Customer ordering habits have shifted dramatically since the start of the pandemic, and they are unlikely to shift back completely.
Whereas traditionally customers would enter a restaurant, order their food at the point of sale (POS), then leave with their meals, orders are now coming in from digital devices, at the drive thru, and at kiosks. In fact, 90 percent of transactions pre-COVID were rung up at a traditional POS, but now almost 70 percent of them are rung up elsewhere, says Chris Lybeer, chief strategy officer at Revel Systems.
“It was happening prior to COVID,” he explains. “We saw consumers doing things to drive transactions in different locations, but with COVID came the digital tsunami that completely changed the trajectory of ordering. Restaurants are now trying to get business through all channels.”
And, he adds, while the number of places customers can order from has increased, it’s likely to do so again—and again. “The list of places today is just for today,” Lybeer says. “In 20 years, we could be ordering from holograms.”
So, restaurants need to think beyond the traditional POS system and think about where and how their customers are ordering. Giving them the ability to place their transaction in the way that best suits them is a great way to ensure they come back.
“What people need to realize is this isn’t about adapting because of COVID, this is speeding up the acceleration of consumers wanting to be digital and flexible,” Lybeer explains. “The industry doesn’t have any choice but to follow where the consumers are going.”
And this is particularly key in quick-serve and fast-casual restaurants, partly, he says, because these restaurants are less about dine-in, but also because the operators of them are usually innovators, open to new technology.
Revel offers a holistic cloud-native transaction platform that allows orders to be placed “almost anywhere.” And the key is, as new ordering points become available, they can be added seamlessly to Revel’s platform, rather than creating a completely new solution.

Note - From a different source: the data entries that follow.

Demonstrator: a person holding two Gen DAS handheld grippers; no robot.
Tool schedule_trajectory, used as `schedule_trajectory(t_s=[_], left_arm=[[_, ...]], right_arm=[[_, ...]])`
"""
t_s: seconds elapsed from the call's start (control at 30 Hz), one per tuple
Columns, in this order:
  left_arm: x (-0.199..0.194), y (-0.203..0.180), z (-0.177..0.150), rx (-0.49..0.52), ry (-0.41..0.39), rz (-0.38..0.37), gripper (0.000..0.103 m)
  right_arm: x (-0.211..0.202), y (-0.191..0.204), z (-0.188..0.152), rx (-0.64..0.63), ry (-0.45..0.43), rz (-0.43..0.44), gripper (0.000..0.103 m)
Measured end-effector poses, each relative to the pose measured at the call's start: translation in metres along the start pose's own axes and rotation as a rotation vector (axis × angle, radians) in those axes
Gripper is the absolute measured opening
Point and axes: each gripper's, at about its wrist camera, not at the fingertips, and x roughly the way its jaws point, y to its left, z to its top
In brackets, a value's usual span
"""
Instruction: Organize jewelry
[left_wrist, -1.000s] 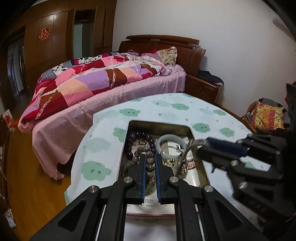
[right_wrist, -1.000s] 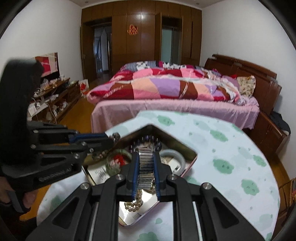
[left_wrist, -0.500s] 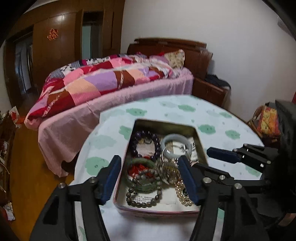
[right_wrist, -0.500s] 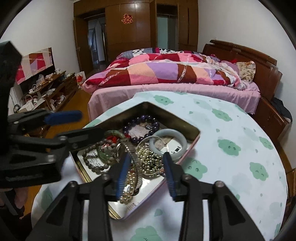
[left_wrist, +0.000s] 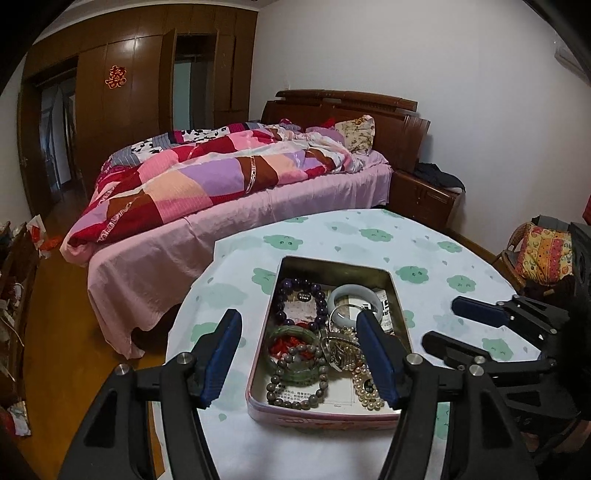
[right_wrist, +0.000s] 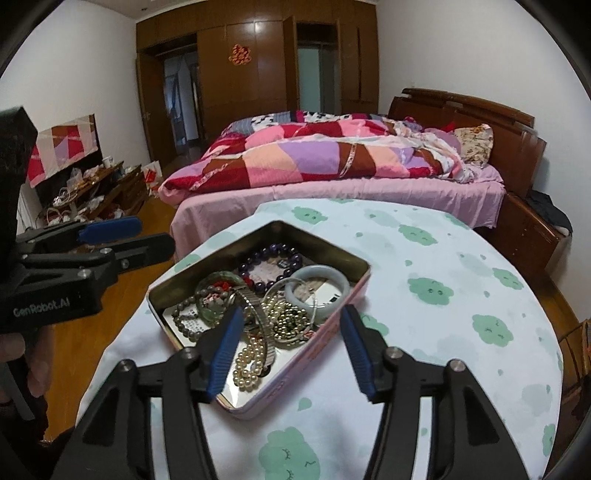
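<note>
Both claws have just been opening and pulled back from tin (left_wrist: 393, 291), nothing between pads. Left claw (left_wrist: 301, 354) wide, right claw (right_wrist: 291, 349) about half open. Jewelry heaped in tin on surface (right_wrist: 443, 266), just ahead, below both; tin's long axis along left claw's line.

Tablecloth (right_wrist: 443, 266) bare around the tin (right_wrist: 354, 295) (tin itself crowded).

Jewelry tin (right_wrist: 354, 291) beneath spread fingers (right_wrist: 225, 347)
</note>
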Motion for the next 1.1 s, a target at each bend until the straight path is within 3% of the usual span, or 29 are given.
schedule_trajectory(t_s=[1.1], left_arm=[[-0.009, 0.009, 0.004, -0.012, -0.022, 0.026, 0.065]], right_arm=[[-0.016, -0.014, 0.001, 0.054, -0.057, -0.038, 0.069]])
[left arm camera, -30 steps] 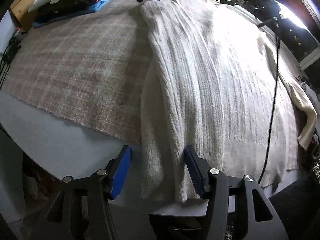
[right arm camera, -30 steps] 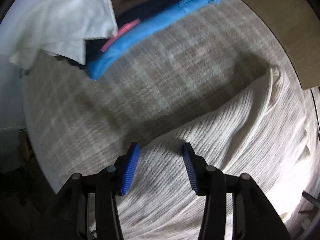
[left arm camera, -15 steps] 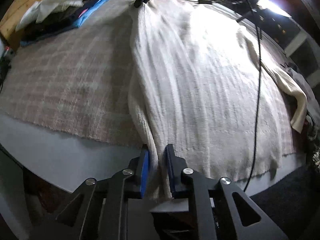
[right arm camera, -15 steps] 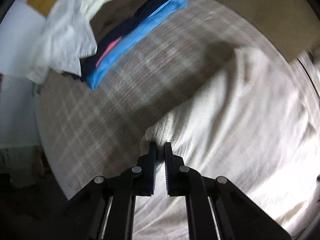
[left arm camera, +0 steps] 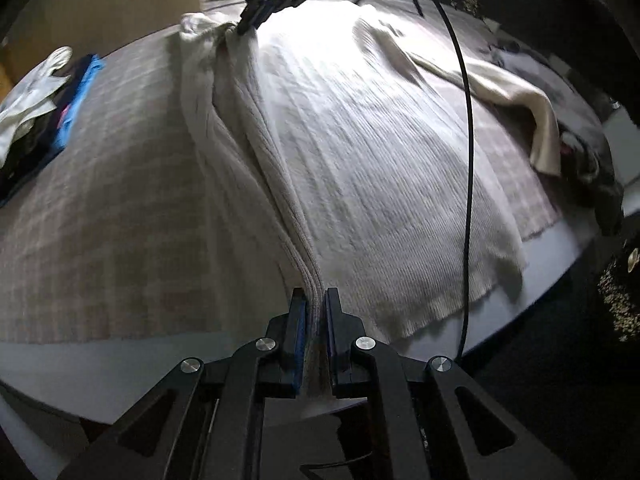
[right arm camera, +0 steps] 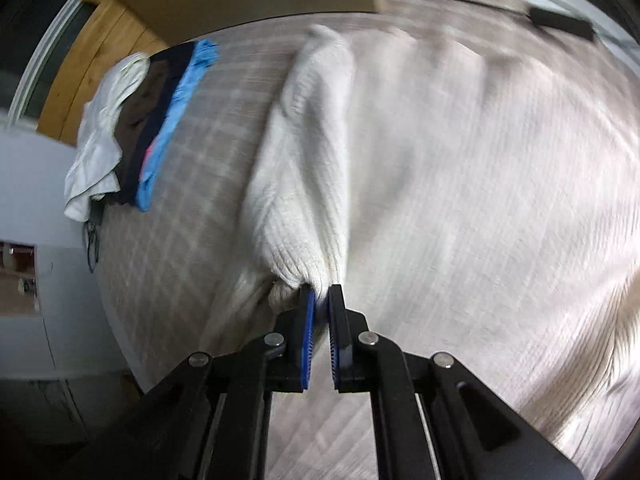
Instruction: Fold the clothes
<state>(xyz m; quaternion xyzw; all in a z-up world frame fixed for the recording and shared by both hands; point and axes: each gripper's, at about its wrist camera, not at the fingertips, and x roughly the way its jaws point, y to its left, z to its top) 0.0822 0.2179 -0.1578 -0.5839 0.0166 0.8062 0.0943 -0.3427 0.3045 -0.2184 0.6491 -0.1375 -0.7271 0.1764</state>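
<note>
A cream ribbed knit sweater [left arm camera: 360, 152] lies spread over a plaid blanket [left arm camera: 100, 200] on the table. My left gripper [left arm camera: 315, 300] is shut on the sweater's near side edge, and the fabric rises in a ridge from its pads. At the far end my right gripper [left arm camera: 248, 26] pinches the same edge, with a hand behind it. In the right wrist view the right gripper [right arm camera: 322, 298] is shut on the sweater [right arm camera: 460, 208], and a sleeve [right arm camera: 308, 152] hangs folded from the grip. The other sleeve [left arm camera: 516, 100] trails to the right.
A pile of clothes [right arm camera: 132, 128], white, brown, navy and blue, sits at the blanket's far left corner [left arm camera: 44, 96]. A black cable [left arm camera: 468, 160] hangs across the sweater. The table's pale edge [left arm camera: 80, 372] runs in front of me. Dark items [left arm camera: 592, 168] lie at the right.
Both grippers closed on the sweater's side edge and lifted it. The right one then carried its end sideways over the sweater, so the edge now stands as a raised fold.
</note>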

What’s critical is these orders are all coordinated and managed by the Revel platform to ensure customers receive their meal in a timely fashion.
Restaurant operators, Lybeer points out, need to buy technology that’s going to take them through constant change. And the technology “has to be flexible and stretch over this period of time. People don’t want to do a major upgrade every two years. You have to buy the best thing for tomorrow; you have to buy the architectural and philosophical components of the technology, not a list of functions. You have to be thinking long-term.”
Once COVID is over, customers will come back to dining rooms, Lybeer believes, but not in the numbers they did before the pandemic. “Even younger people like service, and I don’t think they want to go to a world where there’s nobody in the store and robots are cooking the burgers, and they are served in a bag on a conveyor belt. This is the hospitality industry, and people want service—there is value to that. But there’s not a lot of value in the traditional ordering system. Let people order on their phone or on a self-service kiosk, and let the service be elsewhere, such as a greeter who welcomes guests and tells them the specials.”